New to cooking chicken at home? Want to be sure your chicken comes out at the perfect temperature every time? This guide to cooking chicken will help you achieve the right chicken temperature no matter what type of chicken dish you are serving.
Why learn the temperature of cooked chicken?
Chicken is a healthy, lean source of protein that is easy to cook and delicious when prepared correctly. However, overcooked chicken can be dry and chewy, and undercooked chicken can lead to illnesses like salmonella.
The temperature of cooked chicken breast differs from the correct thigh, wing, and whole bird cooking temperature. So below you’ll also see a breakdown of chicken temperature based on the part of the bird, too.

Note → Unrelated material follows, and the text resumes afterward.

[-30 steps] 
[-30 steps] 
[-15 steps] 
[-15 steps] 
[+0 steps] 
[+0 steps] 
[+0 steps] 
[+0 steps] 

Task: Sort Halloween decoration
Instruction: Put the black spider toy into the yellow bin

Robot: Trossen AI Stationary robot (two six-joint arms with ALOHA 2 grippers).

So if you’re wondering what temperature is chicken done when baked, pan seared or fried, roasted chicken, sous vide cooked, pan grilled chicken, etc… then keep reading for a chicken temp guide organized by preparation!
Before jumping into the numbers, I want to quickly point out how to know what temperature chicken cooks to in order to know if it’s safe to eat.
You’ll see in my Sip Bite Go videos that I like using this instant read digital thermometer that you stick in the chicken before putting it in the oven. I’m kindof a food safety geek and electronics geek. There is a wire attached to a reader on the outside of the oven that connects to the probe inside the chicken.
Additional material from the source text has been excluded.